■ **Exercise prompt**
The expected output is the data below, character for character, without its pictures.

■ **Data**
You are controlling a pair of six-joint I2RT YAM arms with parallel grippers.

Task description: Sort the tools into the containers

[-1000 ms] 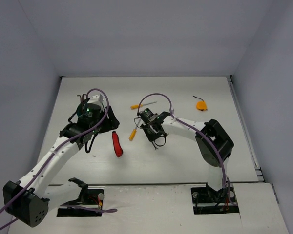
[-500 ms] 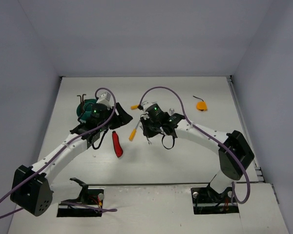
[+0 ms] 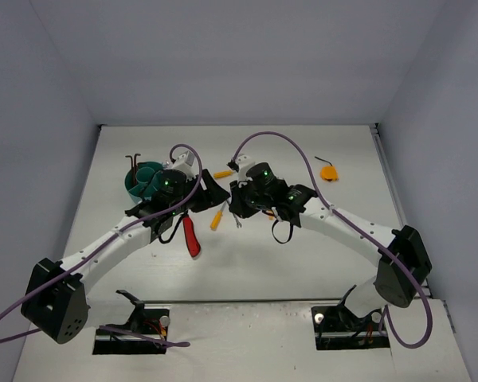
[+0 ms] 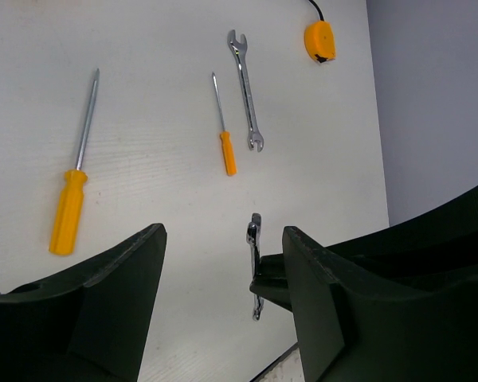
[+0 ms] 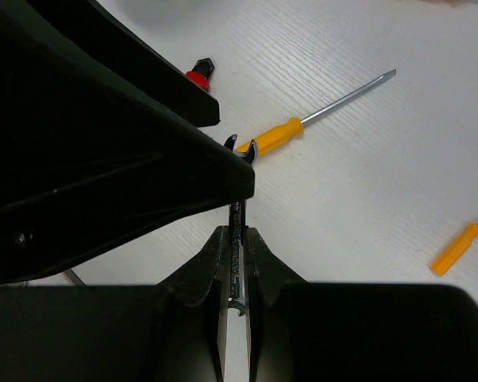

■ **Solution to the problem**
You are controlling a pair of six-joint I2RT YAM arms with parallel grippers.

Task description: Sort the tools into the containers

[-1000 ms] 
[-500 ms] 
[+0 ms] 
[+0 ms] 
[+0 ms] 

This answer is finished.